== WHAT NEEDS TO BE DONE ==
Every entry below should be reproduced exactly; no picture is to be included.

DATA RECORDS section start

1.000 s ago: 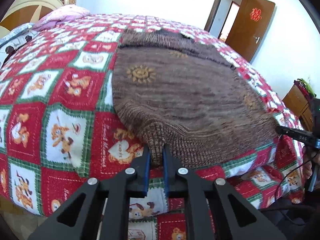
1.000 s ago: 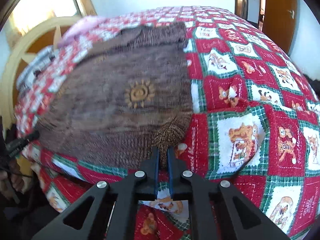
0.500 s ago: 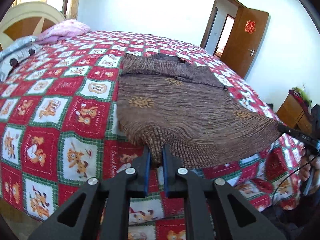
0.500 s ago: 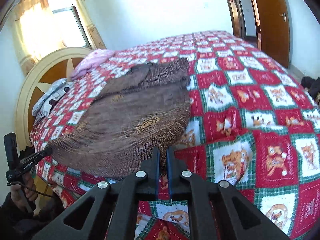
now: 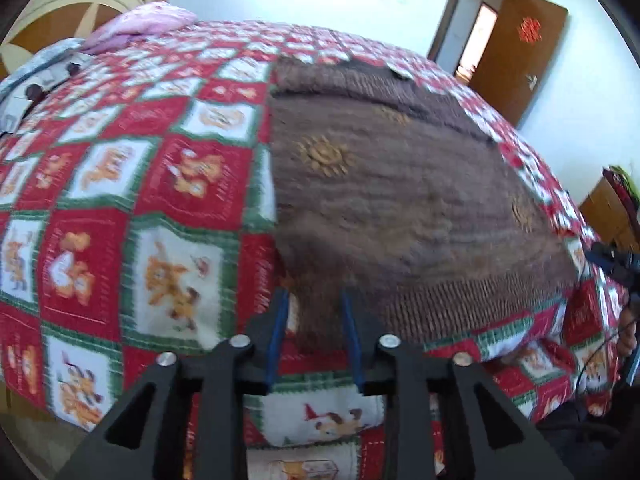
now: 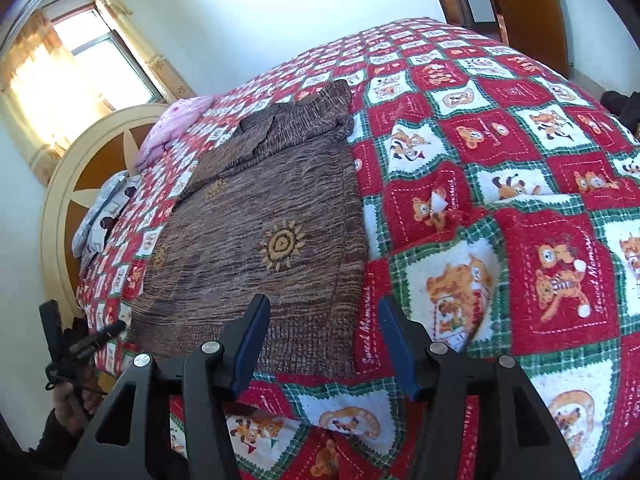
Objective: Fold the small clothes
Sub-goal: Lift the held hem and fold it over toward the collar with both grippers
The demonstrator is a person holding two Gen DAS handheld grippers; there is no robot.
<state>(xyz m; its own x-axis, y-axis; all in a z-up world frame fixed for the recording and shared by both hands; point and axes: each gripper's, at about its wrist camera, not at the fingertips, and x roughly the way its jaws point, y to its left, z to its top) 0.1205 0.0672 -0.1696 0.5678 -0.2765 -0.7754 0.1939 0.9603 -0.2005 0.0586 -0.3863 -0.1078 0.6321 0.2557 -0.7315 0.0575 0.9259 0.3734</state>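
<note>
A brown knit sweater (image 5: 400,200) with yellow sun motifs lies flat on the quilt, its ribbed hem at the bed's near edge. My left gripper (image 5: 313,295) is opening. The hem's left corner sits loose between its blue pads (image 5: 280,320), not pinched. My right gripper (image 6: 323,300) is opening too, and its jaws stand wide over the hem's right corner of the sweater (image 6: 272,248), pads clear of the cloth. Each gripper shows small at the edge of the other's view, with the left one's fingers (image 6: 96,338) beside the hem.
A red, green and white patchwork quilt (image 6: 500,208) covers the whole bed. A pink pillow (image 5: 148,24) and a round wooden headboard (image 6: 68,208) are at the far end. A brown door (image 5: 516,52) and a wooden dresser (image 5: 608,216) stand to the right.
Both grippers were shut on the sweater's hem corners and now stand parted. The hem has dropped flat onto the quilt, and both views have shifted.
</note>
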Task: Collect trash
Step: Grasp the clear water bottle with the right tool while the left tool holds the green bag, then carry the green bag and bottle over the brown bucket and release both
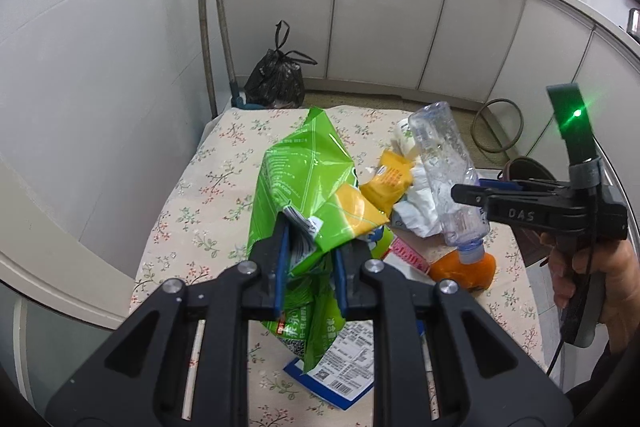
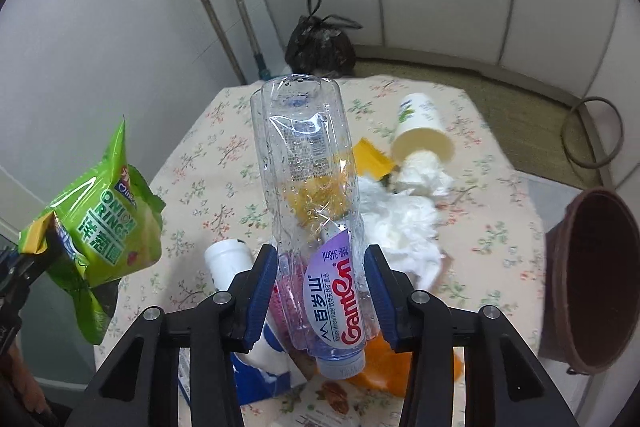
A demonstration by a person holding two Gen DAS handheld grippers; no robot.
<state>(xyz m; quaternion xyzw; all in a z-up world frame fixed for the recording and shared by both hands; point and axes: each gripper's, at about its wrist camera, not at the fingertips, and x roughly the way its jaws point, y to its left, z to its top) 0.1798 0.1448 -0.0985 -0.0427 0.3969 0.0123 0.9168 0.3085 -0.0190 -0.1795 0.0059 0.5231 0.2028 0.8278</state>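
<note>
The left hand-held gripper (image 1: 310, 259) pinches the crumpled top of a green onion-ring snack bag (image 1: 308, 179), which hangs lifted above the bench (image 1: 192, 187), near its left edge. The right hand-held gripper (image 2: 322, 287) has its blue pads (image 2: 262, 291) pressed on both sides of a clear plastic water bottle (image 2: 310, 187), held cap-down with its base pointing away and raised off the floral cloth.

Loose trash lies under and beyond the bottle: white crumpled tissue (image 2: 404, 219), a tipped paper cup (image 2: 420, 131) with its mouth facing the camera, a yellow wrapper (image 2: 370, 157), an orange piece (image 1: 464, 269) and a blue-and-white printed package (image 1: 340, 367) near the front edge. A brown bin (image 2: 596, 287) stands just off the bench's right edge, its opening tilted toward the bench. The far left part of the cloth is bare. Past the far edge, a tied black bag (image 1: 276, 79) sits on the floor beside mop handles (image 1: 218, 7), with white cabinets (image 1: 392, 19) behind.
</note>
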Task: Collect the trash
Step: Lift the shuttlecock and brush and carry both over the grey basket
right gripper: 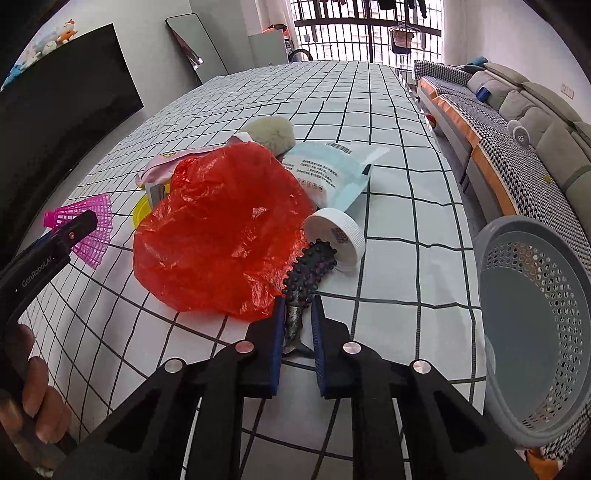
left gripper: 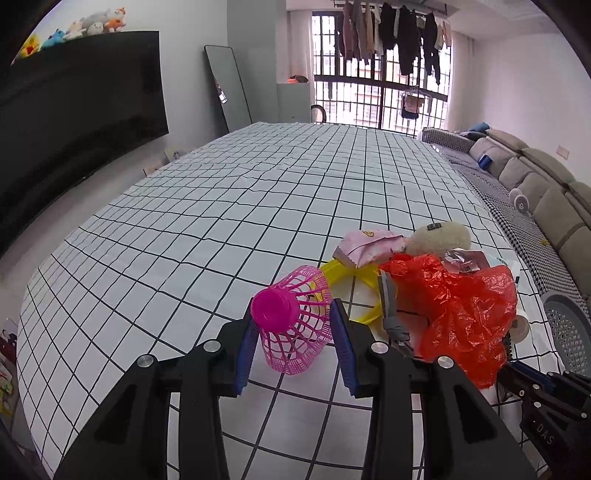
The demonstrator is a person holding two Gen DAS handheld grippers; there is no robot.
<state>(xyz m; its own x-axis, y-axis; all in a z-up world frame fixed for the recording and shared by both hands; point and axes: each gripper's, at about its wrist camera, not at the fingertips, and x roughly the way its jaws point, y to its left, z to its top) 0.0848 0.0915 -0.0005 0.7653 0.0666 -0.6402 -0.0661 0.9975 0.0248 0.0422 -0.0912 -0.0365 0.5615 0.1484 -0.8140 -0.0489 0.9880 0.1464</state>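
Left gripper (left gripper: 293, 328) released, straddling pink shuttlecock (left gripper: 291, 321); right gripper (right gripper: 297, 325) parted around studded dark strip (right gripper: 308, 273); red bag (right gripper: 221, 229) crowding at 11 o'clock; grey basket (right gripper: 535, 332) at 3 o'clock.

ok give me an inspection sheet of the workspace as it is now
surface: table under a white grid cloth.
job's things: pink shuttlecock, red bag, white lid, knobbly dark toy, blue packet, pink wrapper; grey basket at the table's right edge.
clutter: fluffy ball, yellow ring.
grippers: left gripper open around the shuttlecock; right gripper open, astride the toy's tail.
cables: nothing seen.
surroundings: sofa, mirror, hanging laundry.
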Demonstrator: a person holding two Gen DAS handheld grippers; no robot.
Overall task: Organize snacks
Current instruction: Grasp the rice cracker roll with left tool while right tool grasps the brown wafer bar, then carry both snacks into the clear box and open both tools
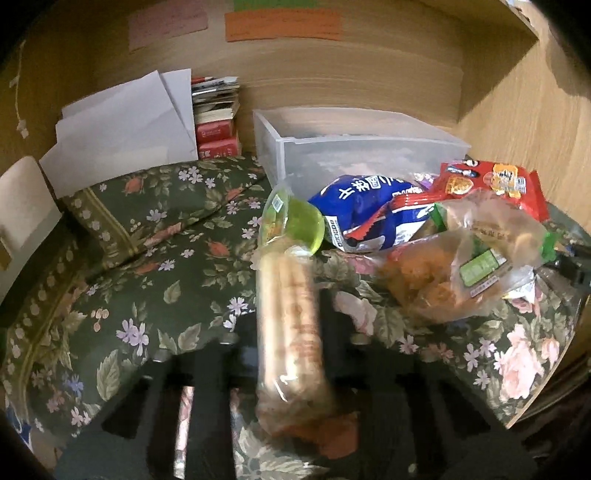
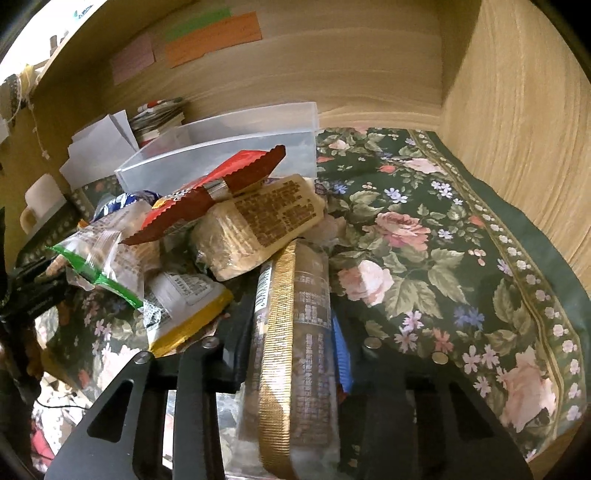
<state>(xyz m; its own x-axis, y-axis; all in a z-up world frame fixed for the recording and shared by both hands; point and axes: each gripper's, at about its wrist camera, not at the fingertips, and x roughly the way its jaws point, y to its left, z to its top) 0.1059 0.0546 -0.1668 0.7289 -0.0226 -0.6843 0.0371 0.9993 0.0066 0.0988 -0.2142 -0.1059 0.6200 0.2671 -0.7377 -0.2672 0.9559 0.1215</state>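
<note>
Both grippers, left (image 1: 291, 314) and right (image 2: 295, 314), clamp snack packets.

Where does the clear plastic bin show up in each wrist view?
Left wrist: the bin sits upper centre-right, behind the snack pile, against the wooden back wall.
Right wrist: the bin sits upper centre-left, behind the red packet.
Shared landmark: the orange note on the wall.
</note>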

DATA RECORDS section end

== REPLY ==
1.000 s ago: 
1.000 s ago: 
0.500 s ago: 
0.500 s ago: 
now: 
now: 
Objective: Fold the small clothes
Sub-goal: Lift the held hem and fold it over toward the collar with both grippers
The demonstrator is a person holding two Gen DAS handheld grippers; there is no robot.
<state>(xyz m; its own x-axis, y-axis; all in a z-up world frame fixed for the recording and shared by both hands; point and axes: each gripper's, at about its wrist camera, not at the fingertips, and x roughly the way its jaws point, y to its left, z to its top) 0.1205 0.0672 -0.1696 0.5678 -0.2765 -0.7754 0.1939 0.9603 -0.2005 0.0586 -0.3863 -0.1078 0.6321 0.2557 -0.7315 0.0575 0.9259 0.3734</state>
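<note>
A brown knit sweater (image 5: 400,200) with yellow sun motifs lies flat on the quilt, its ribbed hem at the bed's near edge. My left gripper (image 5: 313,295) is opening. The hem's left corner sits loose between its blue pads (image 5: 280,320), not pinched. My right gripper (image 6: 323,300) is opening too, and its jaws stand wide over the hem's right corner of the sweater (image 6: 272,248), pads clear of the cloth. Each gripper shows small at the edge of the other's view, with the left one's fingers (image 6: 96,338) beside the hem.
A red, green and white patchwork quilt (image 6: 500,208) covers the whole bed. A pink pillow (image 5: 148,24) and a round wooden headboard (image 6: 68,208) are at the far end. A brown door (image 5: 516,52) and a wooden dresser (image 5: 608,216) stand to the right.
Both grippers were shut on the sweater's hem corners and now stand parted. The hem has dropped flat onto the quilt, and both views have shifted.
</note>
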Task: Collect trash
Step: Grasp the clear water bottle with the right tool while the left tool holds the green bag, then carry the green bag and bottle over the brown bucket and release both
A demonstration by a person holding two Gen DAS handheld grippers; no robot.
<state>(xyz m; quaternion xyzw; all in a z-up world frame fixed for the recording and shared by both hands; point and axes: each gripper's, at about its wrist camera, not at the fingertips, and x roughly the way its jaws point, y to its left, z to its top) 0.1798 0.1448 -0.0985 -0.0427 0.3969 0.0123 0.9168 0.3085 -0.0190 -0.1795 0.0059 0.5231 0.2028 0.8278</state>
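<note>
The left hand-held gripper (image 1: 310, 259) pinches the crumpled top of a green onion-ring snack bag (image 1: 308, 179), which hangs lifted above the bench (image 1: 192, 187), near its left edge. The right hand-held gripper (image 2: 322, 287) has its blue pads (image 2: 262, 291) pressed on both sides of a clear plastic water bottle (image 2: 310, 187), held cap-down with its base pointing away and raised off the floral cloth.

Loose trash lies under and beyond the bottle: white crumpled tissue (image 2: 404, 219), a tipped paper cup (image 2: 420, 131) with its mouth facing the camera, a yellow wrapper (image 2: 370, 157), an orange piece (image 1: 464, 269) and a blue-and-white printed package (image 1: 340, 367) near the front edge. A brown bin (image 2: 596, 287) stands just off the bench's right edge, its opening tilted toward the bench. The far left part of the cloth is bare. Past the far edge, a tied black bag (image 1: 276, 79) sits on the floor beside mop handles (image 1: 218, 7), with white cabinets (image 1: 392, 19) behind.
</note>
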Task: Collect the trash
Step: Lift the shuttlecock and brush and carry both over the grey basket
right gripper: 
left gripper: 
The demonstrator is a person holding two Gen DAS handheld grippers; there is no robot.
<state>(xyz m; its own x-axis, y-axis; all in a z-up world frame fixed for the recording and shared by both hands; point and axes: each gripper's, at about its wrist camera, not at the fingertips, and x roughly the way its jaws point, y to its left, z to its top) 0.0848 0.0915 -0.0005 0.7653 0.0666 -0.6402 -0.0661 0.9975 0.0248 0.0422 -0.0912 -0.0365 0.5615 0.1484 -0.8140 -0.0489 0.9880 0.1464</state>
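Left gripper (left gripper: 293, 328) released, straddling pink shuttlecock (left gripper: 291, 321); right gripper (right gripper: 297, 325) parted around studded dark strip (right gripper: 308, 273); red bag (right gripper: 221, 229) crowding at 11 o'clock; grey basket (right gripper: 535, 332) at 3 o'clock.

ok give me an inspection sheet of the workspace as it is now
surface: table under a white grid cloth.
job's things: pink shuttlecock, red bag, white lid, knobbly dark toy, blue packet, pink wrapper; grey basket at the table's right edge.
clutter: fluffy ball, yellow ring.
grippers: left gripper open around the shuttlecock; right gripper open, astride the toy's tail.
cables: nothing seen.
surroundings: sofa, mirror, hanging laundry.
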Demonstrator: a person holding two Gen DAS handheld grippers; no robot.
Overall task: Organize snacks
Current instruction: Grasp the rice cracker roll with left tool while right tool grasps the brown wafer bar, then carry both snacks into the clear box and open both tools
<state>(xyz m; its own x-axis, y-axis; all in a z-up world frame fixed for the recording and shared by both hands; point and axes: each gripper's, at about its wrist camera, not at the fingertips, and x roughly the way its jaws point, y to its left, z to its top) 0.1059 0.0546 -0.1668 0.7289 -0.0226 -0.6843 0.0371 0.9993 0.0066 0.0988 -0.2142 -0.1059 0.6200 0.2671 -0.7377 -0.2672 0.9559 0.1215</state>
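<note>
Both grippers, left (image 1: 291, 314) and right (image 2: 295, 314), clamp snack packets.

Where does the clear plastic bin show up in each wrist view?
Left wrist: the bin sits upper centre-right, behind the snack pile, against the wooden back wall.
Right wrist: the bin sits upper centre-left, behind the red packet.
Shared landmark: the orange note on the wall.
</note>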

Nothing else is part of this output.